Determine how many lines in the following listing include "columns". Respond with that number only.

DATA BLOCK Block Start

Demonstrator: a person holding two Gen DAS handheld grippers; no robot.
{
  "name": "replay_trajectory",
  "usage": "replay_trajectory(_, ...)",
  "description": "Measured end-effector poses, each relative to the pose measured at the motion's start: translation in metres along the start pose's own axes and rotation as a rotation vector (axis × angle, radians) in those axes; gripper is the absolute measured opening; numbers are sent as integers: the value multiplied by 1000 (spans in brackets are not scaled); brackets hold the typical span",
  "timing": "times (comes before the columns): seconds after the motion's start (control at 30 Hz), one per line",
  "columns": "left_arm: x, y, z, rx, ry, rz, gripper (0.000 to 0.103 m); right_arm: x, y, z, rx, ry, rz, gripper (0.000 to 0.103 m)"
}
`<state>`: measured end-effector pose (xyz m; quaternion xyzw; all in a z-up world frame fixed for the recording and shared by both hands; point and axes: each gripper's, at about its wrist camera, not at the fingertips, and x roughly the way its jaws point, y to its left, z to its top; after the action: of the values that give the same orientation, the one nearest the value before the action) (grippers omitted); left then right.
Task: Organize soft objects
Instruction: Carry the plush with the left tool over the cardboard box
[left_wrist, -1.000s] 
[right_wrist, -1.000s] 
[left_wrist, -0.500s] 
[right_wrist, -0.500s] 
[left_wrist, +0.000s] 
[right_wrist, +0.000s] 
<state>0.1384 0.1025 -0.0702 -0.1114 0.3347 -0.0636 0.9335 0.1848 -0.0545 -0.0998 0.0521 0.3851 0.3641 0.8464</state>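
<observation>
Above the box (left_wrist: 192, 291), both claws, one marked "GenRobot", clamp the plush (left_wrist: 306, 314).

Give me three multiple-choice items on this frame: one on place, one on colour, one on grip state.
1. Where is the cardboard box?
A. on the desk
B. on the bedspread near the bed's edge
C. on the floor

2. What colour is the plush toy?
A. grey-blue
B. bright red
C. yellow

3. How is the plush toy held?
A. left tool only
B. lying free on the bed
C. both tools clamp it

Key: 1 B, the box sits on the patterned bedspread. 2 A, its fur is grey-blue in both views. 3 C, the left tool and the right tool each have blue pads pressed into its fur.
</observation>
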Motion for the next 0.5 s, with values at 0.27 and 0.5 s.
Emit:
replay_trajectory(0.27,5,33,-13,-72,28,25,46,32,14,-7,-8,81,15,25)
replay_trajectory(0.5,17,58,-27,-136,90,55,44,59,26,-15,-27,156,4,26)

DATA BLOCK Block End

FINISHED TASK: 2